TASK TO COMPLETE: Your answer must be the full listing, reproduced exactly, minus any pictures.
-------- RECORD SET --------
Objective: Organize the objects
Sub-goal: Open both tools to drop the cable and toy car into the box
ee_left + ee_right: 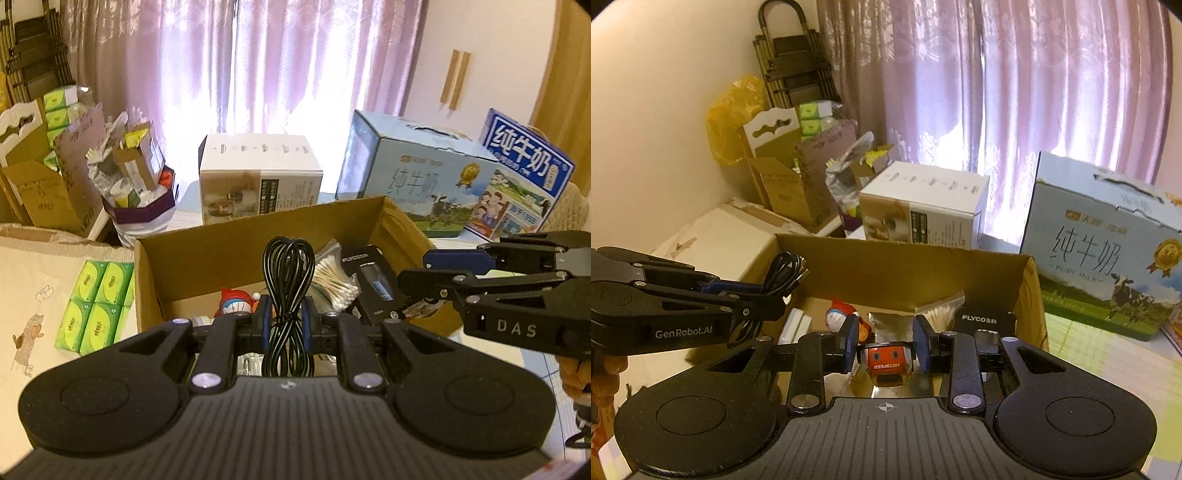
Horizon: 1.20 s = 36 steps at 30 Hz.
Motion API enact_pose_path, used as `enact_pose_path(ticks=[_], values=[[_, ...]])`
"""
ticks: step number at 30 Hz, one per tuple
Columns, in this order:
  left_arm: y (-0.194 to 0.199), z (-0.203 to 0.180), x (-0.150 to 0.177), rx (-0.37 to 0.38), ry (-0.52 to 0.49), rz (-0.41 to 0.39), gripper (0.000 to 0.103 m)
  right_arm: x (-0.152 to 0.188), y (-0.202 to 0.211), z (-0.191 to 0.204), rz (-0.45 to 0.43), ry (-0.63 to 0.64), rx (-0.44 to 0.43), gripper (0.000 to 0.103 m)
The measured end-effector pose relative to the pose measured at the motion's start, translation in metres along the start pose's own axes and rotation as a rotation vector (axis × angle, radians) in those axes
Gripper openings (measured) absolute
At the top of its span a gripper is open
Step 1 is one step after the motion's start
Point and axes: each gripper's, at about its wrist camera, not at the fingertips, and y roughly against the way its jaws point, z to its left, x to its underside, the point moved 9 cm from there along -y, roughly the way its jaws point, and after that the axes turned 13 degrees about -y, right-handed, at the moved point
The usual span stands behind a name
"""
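My left gripper (pixel 287 317) is shut on a coiled black cable (pixel 288 280) and holds it upright over the open cardboard box (pixel 207 254). The cable also shows in the right wrist view (pixel 783 273), in the left gripper (pixel 764 299). My right gripper (pixel 885 341) is shut on a small red toy car (pixel 886 363) marked HOTSPEED, above the same box (pixel 901 266). In the box lie a Doraemon figure (pixel 236 301), a bag of cotton swabs (pixel 334 280) and a black FLYCO box (pixel 373 280).
Green tissue packs (pixel 98 306) lie left of the box on a pale cloth. Behind stand a white carton (pixel 258 177), two milk cartons (pixel 417 181), a full bin (pixel 136 184) and open cardboard boxes (pixel 40 184). Curtains hang at the back.
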Motion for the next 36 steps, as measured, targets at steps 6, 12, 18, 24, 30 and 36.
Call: enact_pose_path(ticks=[6,12,18,24,30,36], values=[[-0.027,0.008,0.002,0.018,0.036,0.048,0.013,0.0,-0.021,-0.008,0.024,-0.033,0.01,0.029],[-0.049,0.014,-0.002,0.023,0.064,0.071,0.018,-0.005,-0.027,-0.007,0.024,-0.067,-0.009,0.029],[-0.059,0.023,-0.007,0.013,0.06,0.067,0.035,-0.008,-0.033,-0.001,0.031,-0.088,-0.038,0.029],[-0.061,0.037,0.001,-0.009,0.065,0.098,0.047,-0.008,-0.042,0.006,0.043,-0.093,-0.053,0.029],[-0.06,0.046,0.006,-0.028,0.064,0.113,0.049,-0.008,-0.049,0.012,0.059,-0.11,-0.081,0.029],[-0.056,0.053,0.005,-0.049,0.059,0.108,0.055,-0.013,-0.053,0.02,0.064,-0.155,-0.145,0.03]])
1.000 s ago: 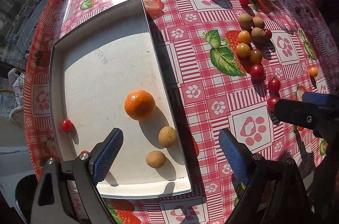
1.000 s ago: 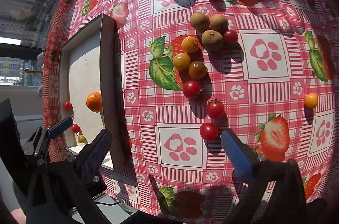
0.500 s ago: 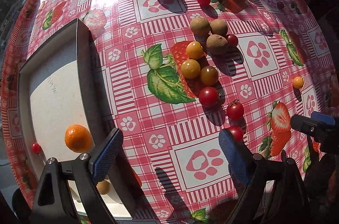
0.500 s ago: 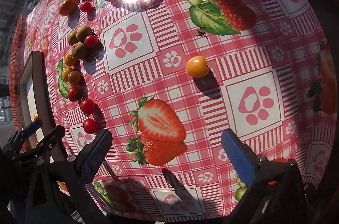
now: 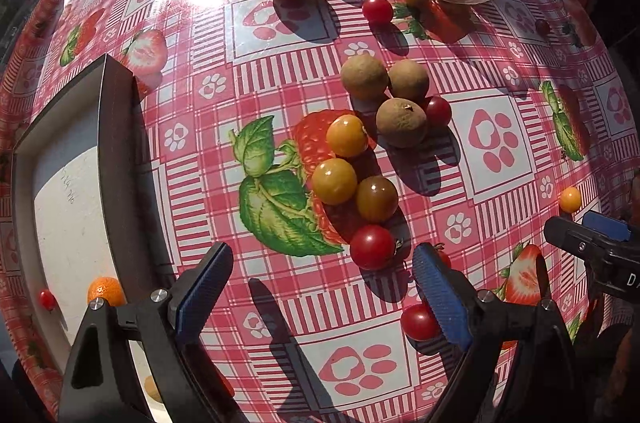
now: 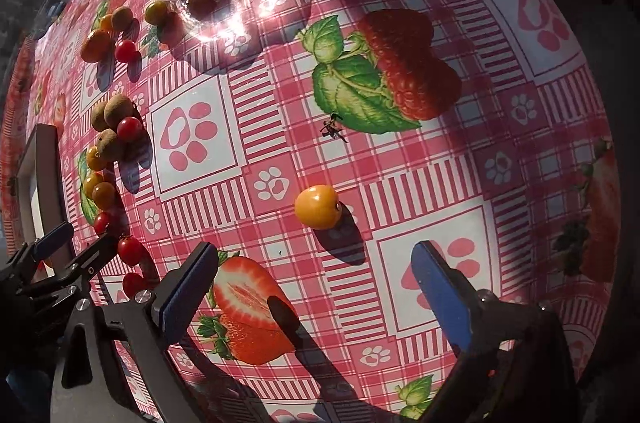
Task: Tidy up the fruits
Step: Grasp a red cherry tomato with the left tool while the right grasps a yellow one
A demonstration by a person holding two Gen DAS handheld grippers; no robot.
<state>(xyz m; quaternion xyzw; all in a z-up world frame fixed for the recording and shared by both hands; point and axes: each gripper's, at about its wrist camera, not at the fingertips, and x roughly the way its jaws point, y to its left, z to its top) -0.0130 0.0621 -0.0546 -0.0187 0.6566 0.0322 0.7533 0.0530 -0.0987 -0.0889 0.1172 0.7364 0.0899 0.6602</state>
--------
TASK RESPONSE:
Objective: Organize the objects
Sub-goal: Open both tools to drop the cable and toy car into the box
ee_left + ee_right: 
Horizon: 1.20 s = 36 steps at 30 Hz.
Motion API enact_pose_path, used as `enact_pose_path(ticks=[_], values=[[_, ...]])`
"""
ticks: step number at 30 Hz, one per tuple
Columns, in this order:
  left_arm: y (-0.194 to 0.199), z (-0.203 to 0.180), x (-0.150 to 0.177), rx (-0.37 to 0.38), ry (-0.52 to 0.49), rz (-0.41 to 0.39), gripper (0.000 to 0.103 m)
  right_arm: x (-0.152 to 0.188), y (-0.202 to 0.211), z (-0.191 to 0.204), rz (-0.45 to 0.43), ry (-0.63 to 0.64), rx (-0.44 to 0.43), gripper (0.000 to 0.103 m)
The measured end-effector pose relative to the pose measured at the motion's start, translation in metres along the start pose's own axes and rotation as a rotation vector (axis × angle, radians) in those axes
Gripper openings (measured) absolute
At the top of its span a gripper is open
Step 1 is one step after the motion's start
Point and axes: each gripper's, at about its wrist camera, not at the fingertips, and y roughly against the way its jaws point, z to its left, x to its underside, the point moved 9 cm from there along -y, roughly the way its jaws point, and after that the axes turned 13 degrees about -y, right-handed, at the moved point
The usual span stands behind a name
"""
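My left gripper (pixel 287 317) is shut on a coiled black cable (pixel 288 280) and holds it upright over the open cardboard box (pixel 207 254). The cable also shows in the right wrist view (pixel 783 273), in the left gripper (pixel 764 299). My right gripper (pixel 885 341) is shut on a small red toy car (pixel 886 363) marked HOTSPEED, above the same box (pixel 901 266). In the box lie a Doraemon figure (pixel 236 301), a bag of cotton swabs (pixel 334 280) and a black FLYCO box (pixel 373 280).
Green tissue packs (pixel 98 306) lie left of the box on a pale cloth. Behind stand a white carton (pixel 258 177), two milk cartons (pixel 417 181), a full bin (pixel 136 184) and open cardboard boxes (pixel 40 184). Curtains hang at the back.
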Motion for the next 36 steps, as measured, targets at steps 6, 12, 18, 24, 30 and 36.
Call: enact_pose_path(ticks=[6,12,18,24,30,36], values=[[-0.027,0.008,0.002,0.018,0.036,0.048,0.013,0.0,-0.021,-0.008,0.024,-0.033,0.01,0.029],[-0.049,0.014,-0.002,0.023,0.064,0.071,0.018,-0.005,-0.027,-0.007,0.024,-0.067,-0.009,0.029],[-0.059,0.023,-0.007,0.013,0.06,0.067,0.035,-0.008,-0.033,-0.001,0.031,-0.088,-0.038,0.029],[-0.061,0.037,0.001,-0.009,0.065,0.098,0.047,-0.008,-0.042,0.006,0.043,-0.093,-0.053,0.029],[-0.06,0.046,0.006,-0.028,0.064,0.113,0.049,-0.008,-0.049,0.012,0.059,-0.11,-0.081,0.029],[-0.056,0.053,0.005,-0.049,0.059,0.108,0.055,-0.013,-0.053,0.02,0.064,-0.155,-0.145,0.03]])
1.000 s ago: 
1.000 s ago: 
0.500 s ago: 
0.500 s ago: 
now: 
now: 
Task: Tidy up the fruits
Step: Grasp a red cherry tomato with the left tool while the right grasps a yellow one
A demonstration by a person holding two Gen DAS handheld grippers; no robot.
<state>(xyz m; quaternion xyzw; all in a z-up world frame fixed for the recording and shared by both hands; point and axes: each gripper's, at about its wrist camera, not at the fingertips, and x roughly the way its jaws point, y to its left, z to its top) -0.0130 0.0621 -0.0546 -0.0187 0.6566 0.0322 0.7533 0.0530 -0.0987 -0.0889 0.1172 0.7364 0.0899 0.6602</state>

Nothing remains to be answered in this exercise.